_Work instruction:_
Which lines below contain "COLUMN"? Copy every one of them.

_Dataset content:_
►

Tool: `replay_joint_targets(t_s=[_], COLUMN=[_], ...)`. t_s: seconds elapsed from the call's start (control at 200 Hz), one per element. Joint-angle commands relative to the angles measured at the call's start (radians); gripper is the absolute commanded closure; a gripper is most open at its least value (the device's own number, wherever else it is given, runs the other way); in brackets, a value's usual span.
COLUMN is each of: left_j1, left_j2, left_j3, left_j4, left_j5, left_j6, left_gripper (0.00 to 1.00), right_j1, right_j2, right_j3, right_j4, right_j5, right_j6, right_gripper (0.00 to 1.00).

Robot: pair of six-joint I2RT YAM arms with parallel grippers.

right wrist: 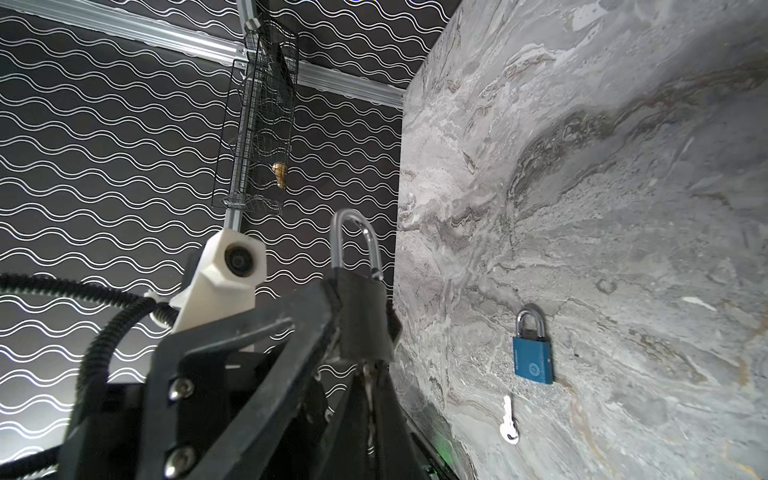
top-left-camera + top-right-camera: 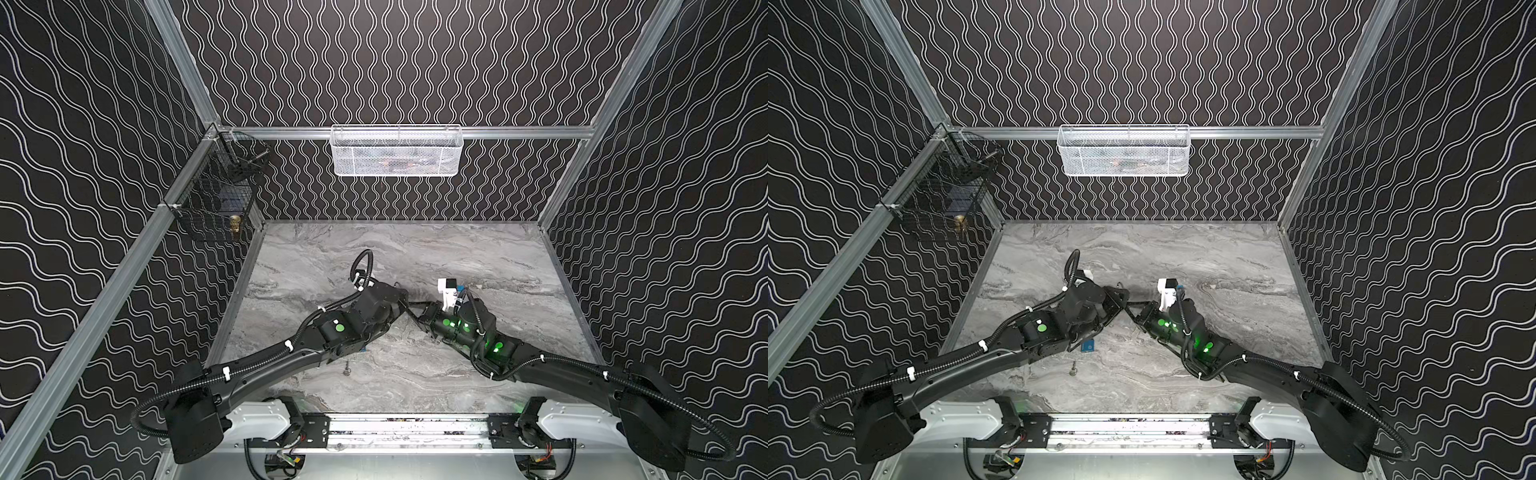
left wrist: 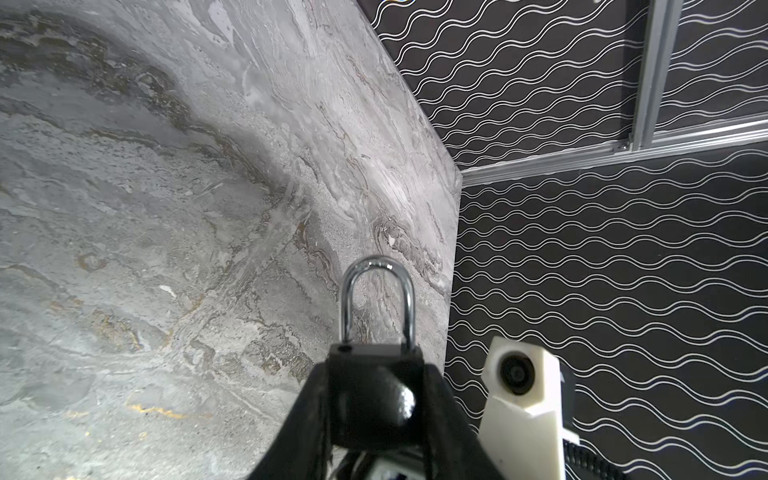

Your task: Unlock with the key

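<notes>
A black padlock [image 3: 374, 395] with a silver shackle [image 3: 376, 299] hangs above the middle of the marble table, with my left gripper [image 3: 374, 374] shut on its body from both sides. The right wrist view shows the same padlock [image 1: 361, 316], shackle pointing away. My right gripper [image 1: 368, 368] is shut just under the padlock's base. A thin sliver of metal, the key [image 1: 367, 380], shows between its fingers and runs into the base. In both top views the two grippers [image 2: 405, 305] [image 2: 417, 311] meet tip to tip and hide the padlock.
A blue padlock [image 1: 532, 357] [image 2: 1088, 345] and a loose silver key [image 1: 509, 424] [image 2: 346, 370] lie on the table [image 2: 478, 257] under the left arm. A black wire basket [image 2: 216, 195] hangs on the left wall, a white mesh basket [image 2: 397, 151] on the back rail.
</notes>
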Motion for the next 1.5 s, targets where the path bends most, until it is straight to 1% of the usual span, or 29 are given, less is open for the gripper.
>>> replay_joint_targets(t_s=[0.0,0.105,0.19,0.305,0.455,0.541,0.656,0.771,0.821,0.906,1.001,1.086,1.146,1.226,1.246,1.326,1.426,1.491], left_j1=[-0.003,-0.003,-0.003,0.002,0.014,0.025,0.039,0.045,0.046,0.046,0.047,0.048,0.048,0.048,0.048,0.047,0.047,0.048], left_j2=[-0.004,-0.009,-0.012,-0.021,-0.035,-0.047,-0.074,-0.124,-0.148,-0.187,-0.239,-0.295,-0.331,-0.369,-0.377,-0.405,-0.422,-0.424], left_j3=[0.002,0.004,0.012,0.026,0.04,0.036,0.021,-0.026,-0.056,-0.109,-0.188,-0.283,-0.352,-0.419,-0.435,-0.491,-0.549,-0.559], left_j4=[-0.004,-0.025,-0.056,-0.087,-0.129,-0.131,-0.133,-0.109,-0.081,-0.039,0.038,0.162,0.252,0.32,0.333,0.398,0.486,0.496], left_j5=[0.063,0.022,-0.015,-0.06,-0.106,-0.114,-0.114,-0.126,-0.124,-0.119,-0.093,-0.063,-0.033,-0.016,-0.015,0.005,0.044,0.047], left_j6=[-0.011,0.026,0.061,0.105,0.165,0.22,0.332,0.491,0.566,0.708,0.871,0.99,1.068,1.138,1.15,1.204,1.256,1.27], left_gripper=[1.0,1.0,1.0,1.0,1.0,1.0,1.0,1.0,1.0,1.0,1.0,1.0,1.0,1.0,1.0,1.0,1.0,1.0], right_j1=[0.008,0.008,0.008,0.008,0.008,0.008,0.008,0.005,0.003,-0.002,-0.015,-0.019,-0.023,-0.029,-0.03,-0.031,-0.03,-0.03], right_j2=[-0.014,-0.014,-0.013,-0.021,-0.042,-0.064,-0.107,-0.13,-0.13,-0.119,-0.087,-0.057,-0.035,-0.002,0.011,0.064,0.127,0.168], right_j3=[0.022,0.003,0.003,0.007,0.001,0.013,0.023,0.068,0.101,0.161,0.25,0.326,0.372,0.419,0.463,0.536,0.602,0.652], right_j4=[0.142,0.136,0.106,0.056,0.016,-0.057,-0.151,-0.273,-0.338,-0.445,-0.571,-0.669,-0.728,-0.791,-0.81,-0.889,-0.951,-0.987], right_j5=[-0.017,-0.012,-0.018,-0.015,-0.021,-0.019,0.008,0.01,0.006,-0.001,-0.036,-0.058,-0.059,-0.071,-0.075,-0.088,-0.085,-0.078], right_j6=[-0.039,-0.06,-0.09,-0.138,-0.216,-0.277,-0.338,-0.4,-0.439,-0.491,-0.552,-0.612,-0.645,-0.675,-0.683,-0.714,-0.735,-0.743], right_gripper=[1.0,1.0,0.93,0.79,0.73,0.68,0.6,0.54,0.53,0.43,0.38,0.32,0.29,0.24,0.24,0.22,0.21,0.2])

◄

_Problem solution:_
Tool: `replay_joint_targets(t_s=[_], COLUMN=[_], ...)`. t_s: seconds elapsed from the call's start (control at 200 Hz), one per element. Joint-angle commands relative to the angles measured at the call's start (radians); gripper is the absolute commanded closure; a gripper is most open at its least value (the device's own number, wherever else it is given, runs the other way); in brackets, a value's usual span.
COLUMN is each of: left_j1, left_j2, left_j3, left_j4, left_j5, left_j6, left_gripper (0.00 to 1.00), right_j1, right_j2, right_j3, right_j4, right_j5, right_j6, right_gripper (0.00 to 1.00).

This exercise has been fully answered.